We really appreciated the hospitality of the staff at the Hilton.  Here is Mr. Shakeer greeting us with welcome drinks!  In all our hotel/resort stays in Oman, this was only the 2nd time that we’ve been greeted so warmly with welcome drinks! (The other place was Sifawy Boutique Hotel.)  It leaves a lasting impression, especially after a long trip from Muscat! 🙂

There is so much to do at the Hilton Salalah Resort with 4 restaurants, fantastic pools and gorgeous grounds to walk around.

Lots of space and great lighting in our comfy Twin Hilton Guest Room!  If you go to the Hilton Salalah Hilton website and type in imagined dates of stay, room type and number of guests, I’m sure you’ll be as pleasantly surprised as I was at just how reasonable their rates are! (Check out their “Best Rates Guarantee page“.)

Balcony with garden and sea view

Room service! Great menu choices-great food!

Breakfast buffet in Al Maha restaurant was a real treat both mornings!

The chefs are more than happy to cook whatever dish you want, whatever style you desire.

Notice the free “Coffee 2 Go” station at the entrance of Al Maha restaurant which really impressed my wife. 🙂  It’s those small details, folks!

Some delicious pastries for sale that got my son’s attention at Mayfair Cafe! (Most of these goodies were also available at the buffet!)  Great views over the hotel garden and Indian Ocean from the Cafe.  You can also browse the internet with free Wi-Fi there.  You can also read books, enjoy games and watch TV on the widescreen.  Seemed like a very popular area for hanging out.

With all the pics about eating, it may be a good time to mention that they have a state of the art gym at the Hilton!  In addition to this fitness room, they also have a jogging track, pools, a walking track, scuba-diving and windsurfing to keep you in shape.

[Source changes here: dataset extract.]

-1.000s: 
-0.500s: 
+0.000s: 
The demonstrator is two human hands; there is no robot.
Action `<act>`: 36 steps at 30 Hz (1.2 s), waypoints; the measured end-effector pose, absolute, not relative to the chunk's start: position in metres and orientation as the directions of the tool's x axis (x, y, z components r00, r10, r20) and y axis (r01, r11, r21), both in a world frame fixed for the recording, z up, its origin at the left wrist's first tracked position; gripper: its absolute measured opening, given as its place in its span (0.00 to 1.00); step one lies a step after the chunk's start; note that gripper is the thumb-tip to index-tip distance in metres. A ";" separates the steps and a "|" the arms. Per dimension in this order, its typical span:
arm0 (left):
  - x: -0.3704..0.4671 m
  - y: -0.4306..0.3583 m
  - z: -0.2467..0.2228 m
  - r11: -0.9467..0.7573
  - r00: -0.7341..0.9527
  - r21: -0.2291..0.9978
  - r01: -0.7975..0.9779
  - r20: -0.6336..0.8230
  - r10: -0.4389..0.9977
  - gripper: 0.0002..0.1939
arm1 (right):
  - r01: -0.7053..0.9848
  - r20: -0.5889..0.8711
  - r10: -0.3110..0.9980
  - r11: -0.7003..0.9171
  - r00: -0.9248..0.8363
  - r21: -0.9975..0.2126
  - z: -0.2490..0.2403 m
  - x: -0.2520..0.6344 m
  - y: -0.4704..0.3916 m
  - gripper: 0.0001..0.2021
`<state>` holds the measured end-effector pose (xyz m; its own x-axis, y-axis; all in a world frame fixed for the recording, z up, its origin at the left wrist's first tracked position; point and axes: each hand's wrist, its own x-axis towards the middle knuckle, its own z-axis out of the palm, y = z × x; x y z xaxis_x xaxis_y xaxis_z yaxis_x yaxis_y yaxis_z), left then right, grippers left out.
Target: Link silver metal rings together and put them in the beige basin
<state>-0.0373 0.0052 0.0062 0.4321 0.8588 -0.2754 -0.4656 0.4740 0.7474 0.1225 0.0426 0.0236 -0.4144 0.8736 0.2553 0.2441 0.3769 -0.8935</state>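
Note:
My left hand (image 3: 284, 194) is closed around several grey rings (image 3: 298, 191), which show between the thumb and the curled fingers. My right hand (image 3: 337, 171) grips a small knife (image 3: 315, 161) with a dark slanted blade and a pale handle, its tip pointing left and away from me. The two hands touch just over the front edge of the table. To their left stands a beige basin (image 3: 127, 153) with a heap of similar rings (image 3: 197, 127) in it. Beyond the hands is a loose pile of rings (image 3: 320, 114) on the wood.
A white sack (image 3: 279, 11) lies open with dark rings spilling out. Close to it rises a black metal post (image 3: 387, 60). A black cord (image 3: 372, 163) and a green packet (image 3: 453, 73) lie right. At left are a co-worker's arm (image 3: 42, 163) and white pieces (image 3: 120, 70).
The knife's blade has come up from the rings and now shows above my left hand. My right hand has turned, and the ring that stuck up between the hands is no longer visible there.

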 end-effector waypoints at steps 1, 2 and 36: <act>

Palm Grove is the Hilton’s “beachside restaurant with breathtaking panoramic landscapes providing the perfect backdrop for your evening. A snack menu is available for light bites for you to enjoy during the day.”

Lovely beach scene at the Hilton Resort! If you’re a real romantic, the resort even prepares private dinner on request at one of their beachside gazebos (pictured here) to make your stay even more memorable.

Well, it may seem like I’ve gone overboard with the pics, but these are just a handful of the hundreds I took during our relaxing stay at the gorgeous Hilton Salalah Resort.  We were so impressed with the hospitality and friendliness of the entire staff which made our stay there even more comfortable and memorable.  If you ever plan a trip to Salalah and wonder where you should stay, I highly recommend the Hilton Salalah Resort.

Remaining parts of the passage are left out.